Offshore deaeration vessel successfully weighed

23 February 2017

The vessel was 28.3 metres (92 ft.) long and 5.6 metres (18.3 ft.) in diameter with a maximum gross

The vessel was 28.3 metres (92 ft.) long and 5.6 metres (18.3 ft.) in diameter with a maximum gross weight of 116.1 tonnes

An offshore deaeration vessel, destined for use on the Johan Sverdrup oilfield on the Norwegian shelf, has been successfully weighed by lifting and rigging equipment expert Rope and Sling Specialists (RSS). The company also provided rigging equipment (including roundslings and shackles) and load cells (from load cell manufacturer Straightpoint) for the operation. In addition it proof-tested a spreader beam which will be used to place the deaeration vessel in its final offshore location.

Measuring 28.3 metres in length by 5.6 metres in diameter, the deaeration vessel was calculated to weigh 116.1 tonnes. These calculations were made utilising a Mega Lift from engineering solutions provider Ainscough Industrial Services to help temporarily lift the vessel. Then four 150-tonne capacity wired compression load cells from Straightpoint were placed beneath it at predetermined positions. The vessel was then lowered onto the load cells and weight and centre of gravity measurements were taken using Straightpoint’s desktop controller datalogging software package. Two temporary stools weighing 2.4 tonnes each also had to be factored into the final calculations. 

A number of high profile companies were involved in the project as a whole. For example, offshore plant equipment manufacturer, Charles Thompson, loaded out the vessel, which was manufactured for deaeration specialist ETA Process Plant, part of the Koch-Glitsch group. Koch-Glitsch is an international expert in mass transfer and separations technology and specialty plant services. The vessel will be installed in its end application by international energy conglomerate Statoil.
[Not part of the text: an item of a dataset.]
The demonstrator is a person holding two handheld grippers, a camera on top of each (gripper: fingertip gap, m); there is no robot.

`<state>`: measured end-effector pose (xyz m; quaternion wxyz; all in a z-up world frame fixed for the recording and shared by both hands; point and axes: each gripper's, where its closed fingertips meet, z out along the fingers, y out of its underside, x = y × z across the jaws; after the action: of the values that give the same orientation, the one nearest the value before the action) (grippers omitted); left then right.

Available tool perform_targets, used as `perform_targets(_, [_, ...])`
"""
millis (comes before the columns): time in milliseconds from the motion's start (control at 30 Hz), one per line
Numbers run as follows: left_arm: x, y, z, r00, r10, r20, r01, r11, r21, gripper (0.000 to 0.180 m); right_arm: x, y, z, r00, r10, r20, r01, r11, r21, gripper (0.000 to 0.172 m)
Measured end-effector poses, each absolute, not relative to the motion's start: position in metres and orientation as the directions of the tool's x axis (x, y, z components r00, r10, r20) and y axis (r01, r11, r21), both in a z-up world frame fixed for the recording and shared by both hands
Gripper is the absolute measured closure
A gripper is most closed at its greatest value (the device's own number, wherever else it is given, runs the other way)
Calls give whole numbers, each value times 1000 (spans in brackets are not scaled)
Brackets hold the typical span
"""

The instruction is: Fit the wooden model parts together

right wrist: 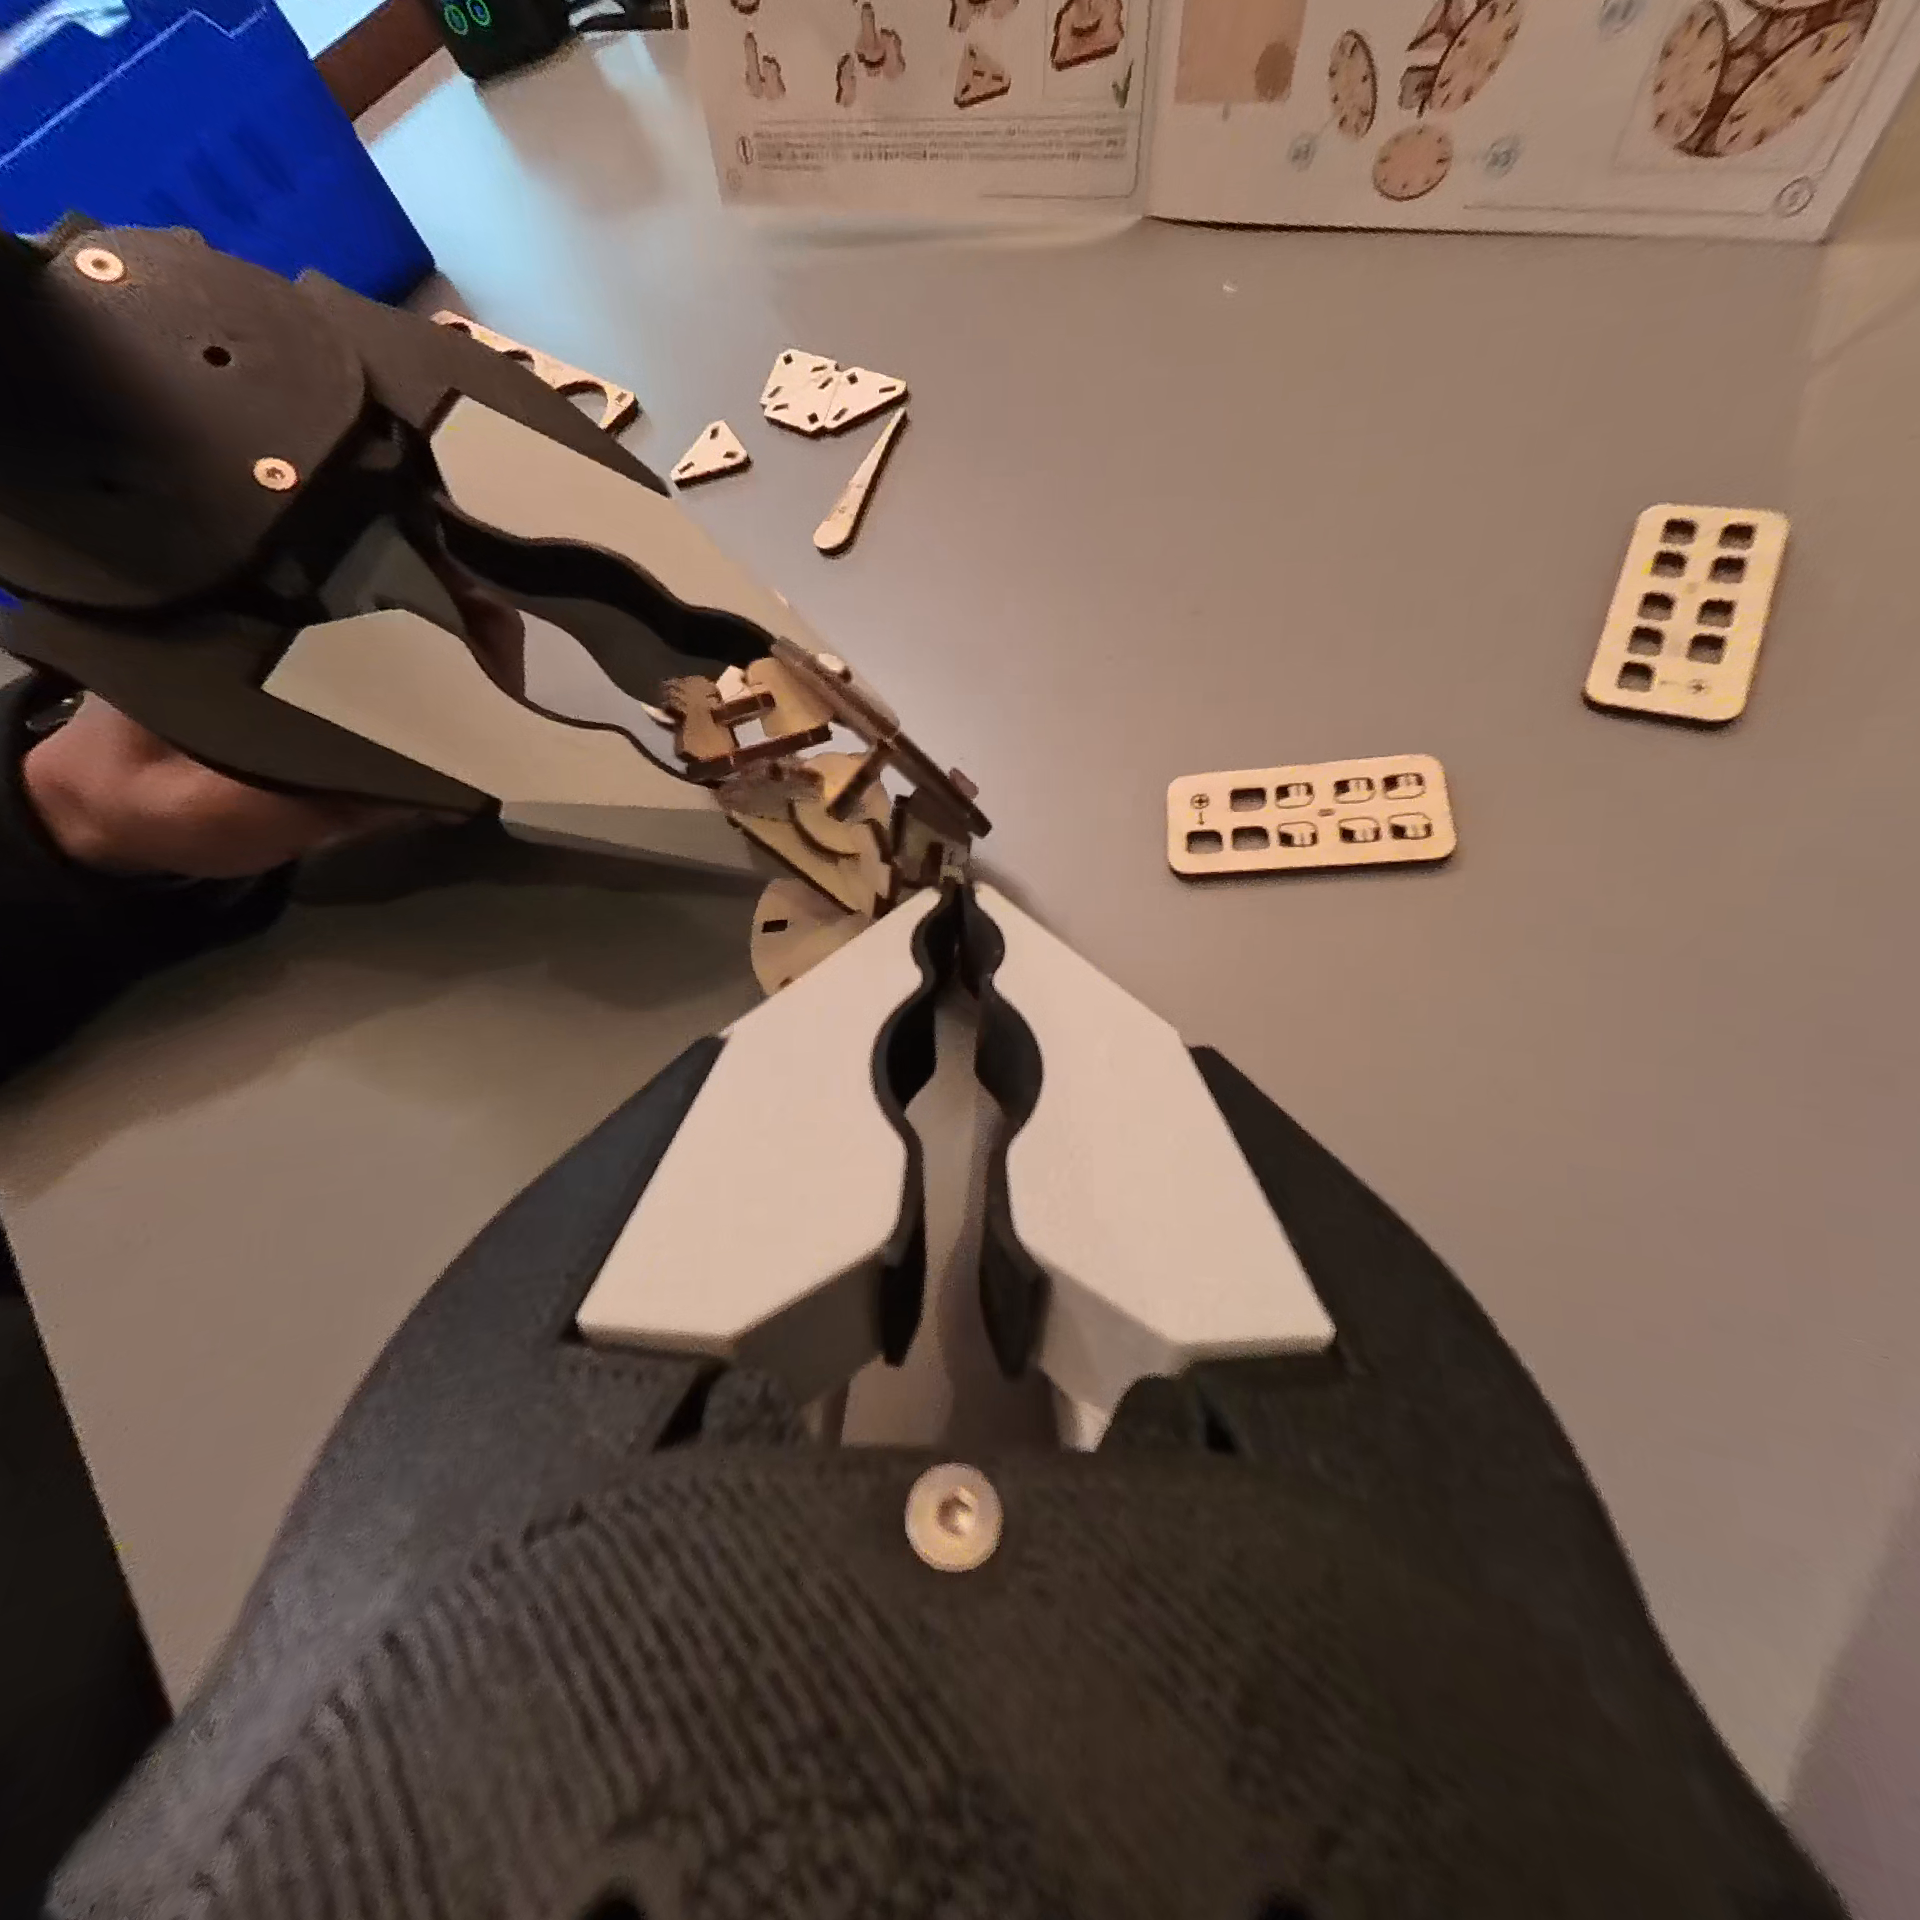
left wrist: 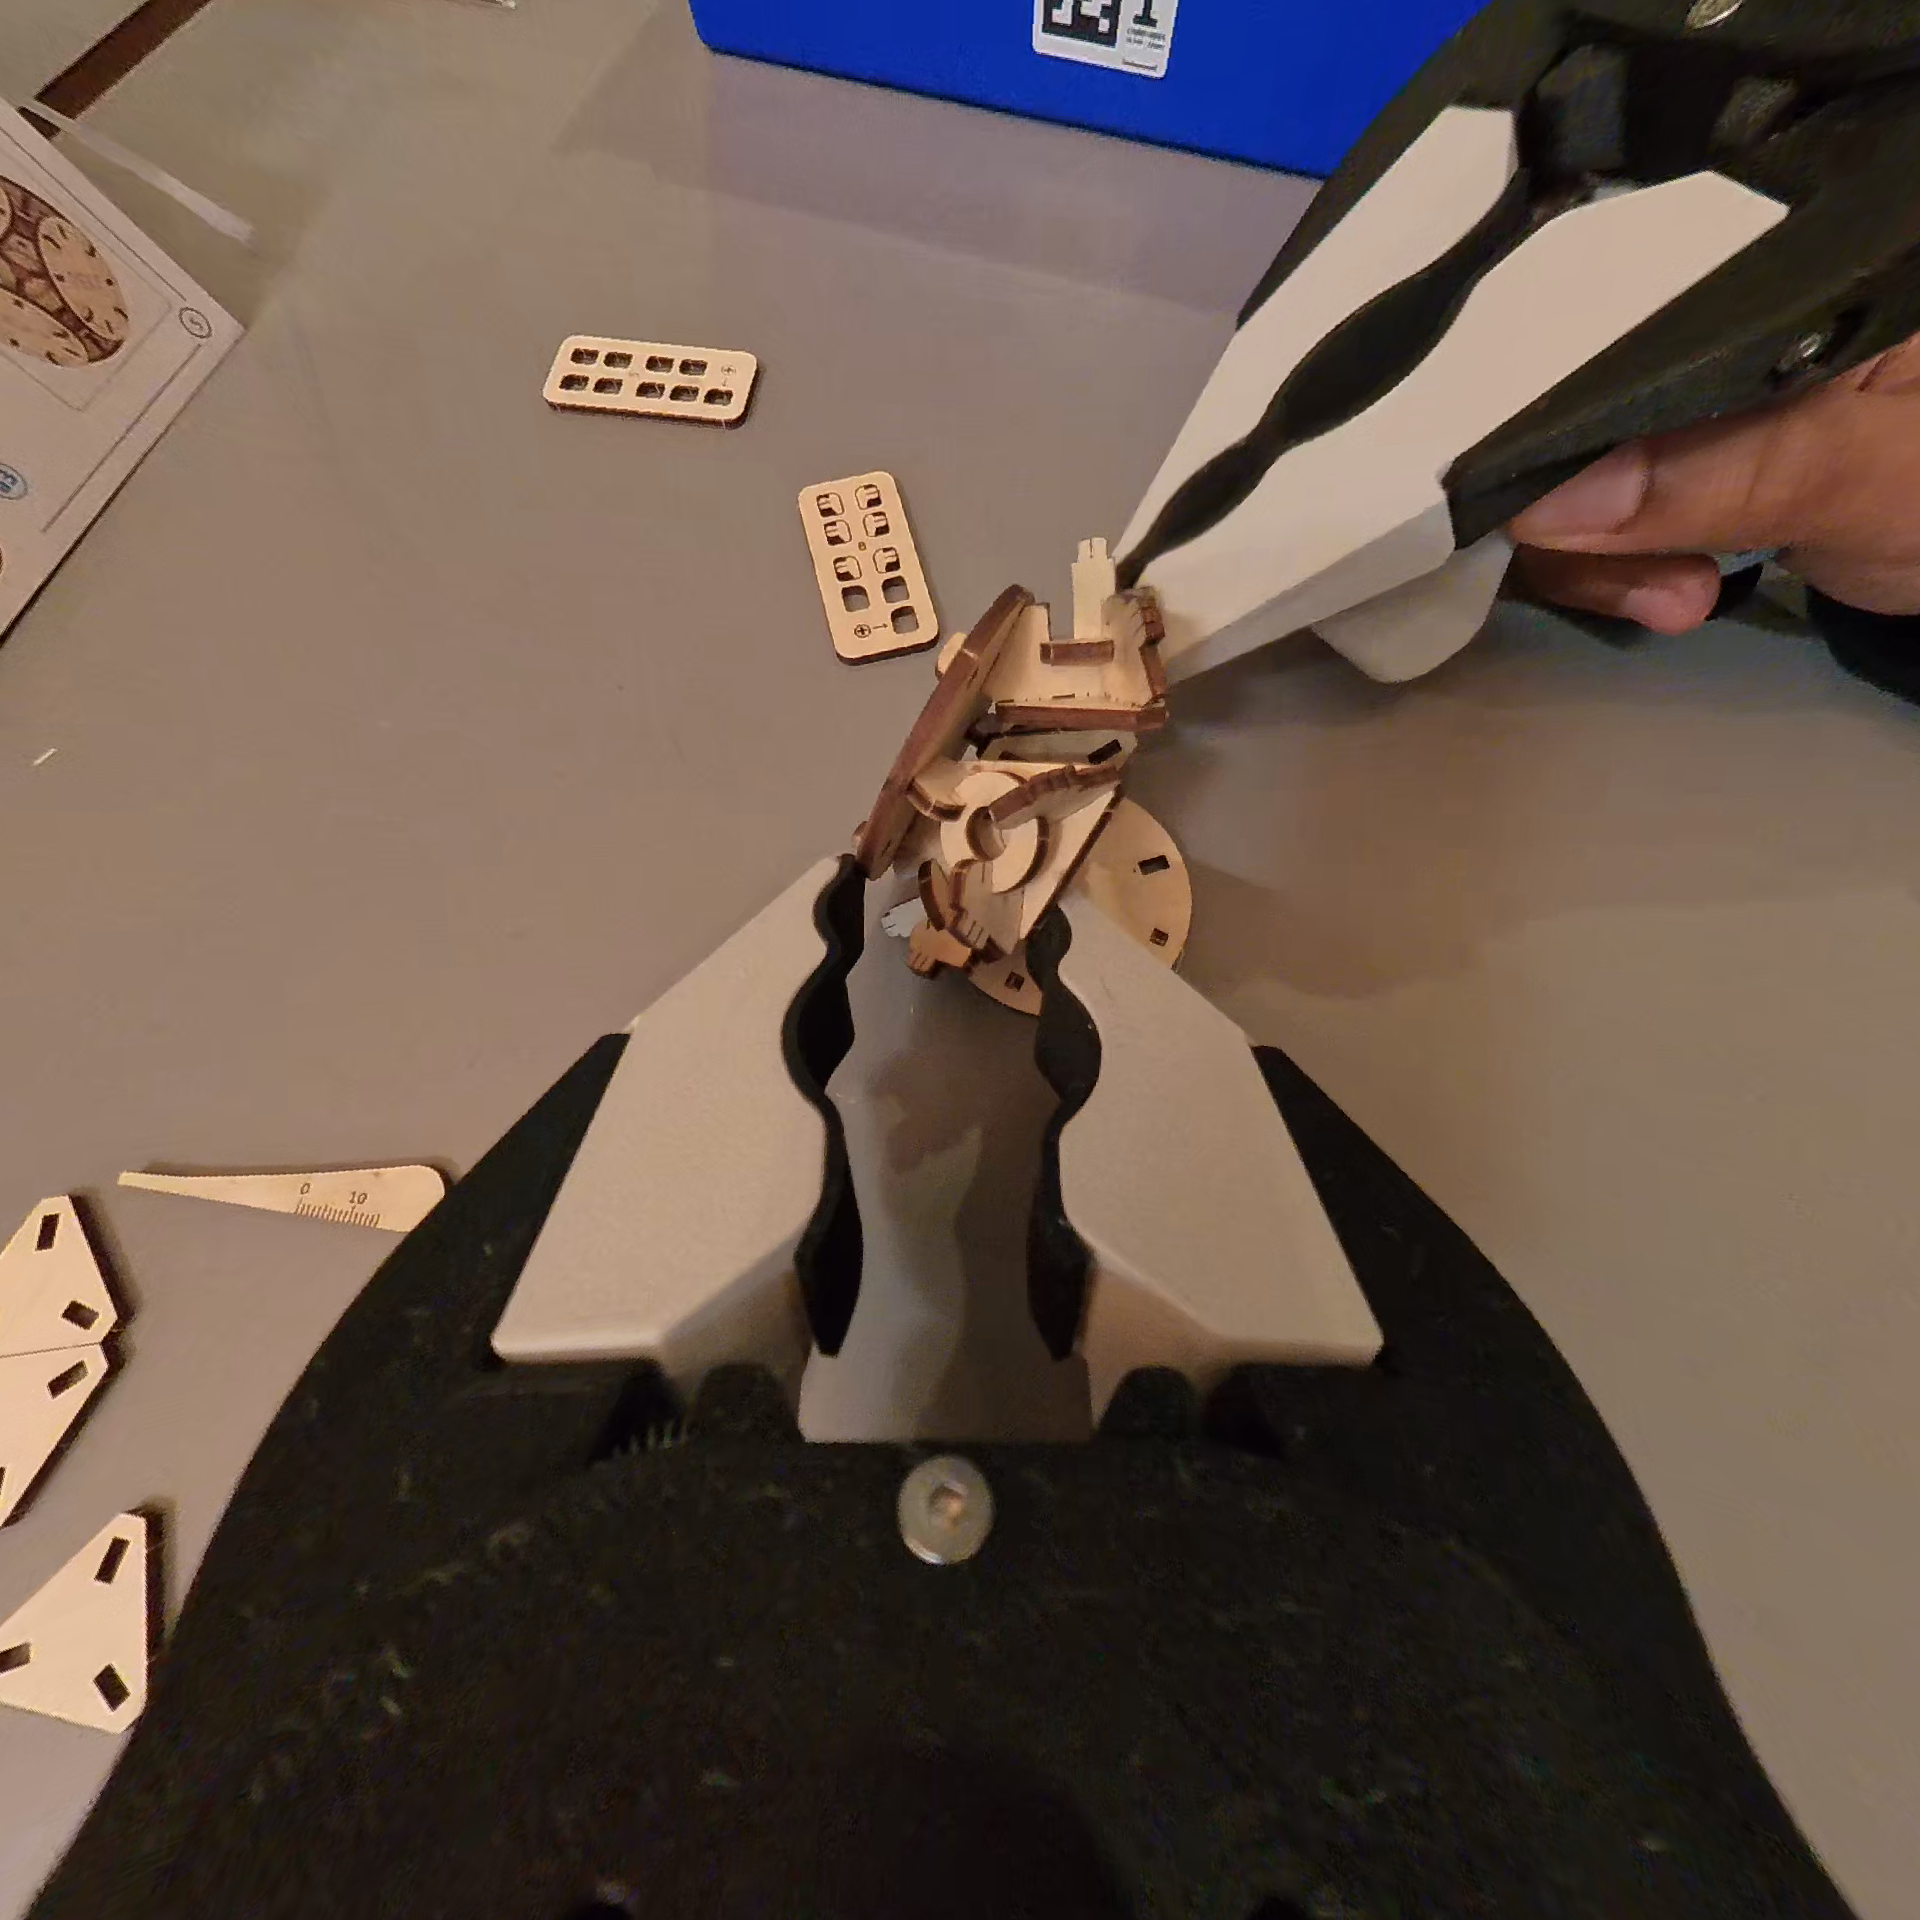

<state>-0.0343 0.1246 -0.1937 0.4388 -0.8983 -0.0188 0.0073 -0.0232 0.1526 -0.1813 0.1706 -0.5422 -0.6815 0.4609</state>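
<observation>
Gripping the wooden model [left wrist: 1023, 821] from both ends, the left gripper [left wrist: 951, 914] pinches its lower part at 6 o'clock; the right gripper [left wrist: 1138, 592] is clenched on a thin tab at 1 o'clock. The model stands mid-table [left wrist: 1455, 935] — it looks light and fragile — so hold solid plates, not tabs.

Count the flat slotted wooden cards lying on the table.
2. One card lies near the tongs' tips, right of the wooden model; the other card lies farther right. More may lie out of view.
</observation>
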Motion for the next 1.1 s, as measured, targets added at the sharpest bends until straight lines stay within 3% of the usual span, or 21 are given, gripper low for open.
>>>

According to Steve Hutin, managing director at RSS, “The myriad leading global brands that were associated with the manufacture, transportation, lift and use of the vessel made it an extremely rewarding project. It’s fascinating, and uplifting, that the onward journey of this hulking offshore unit was reliant upon the safe and efficient application of our below-the-hook technologies, expertise and equipment.”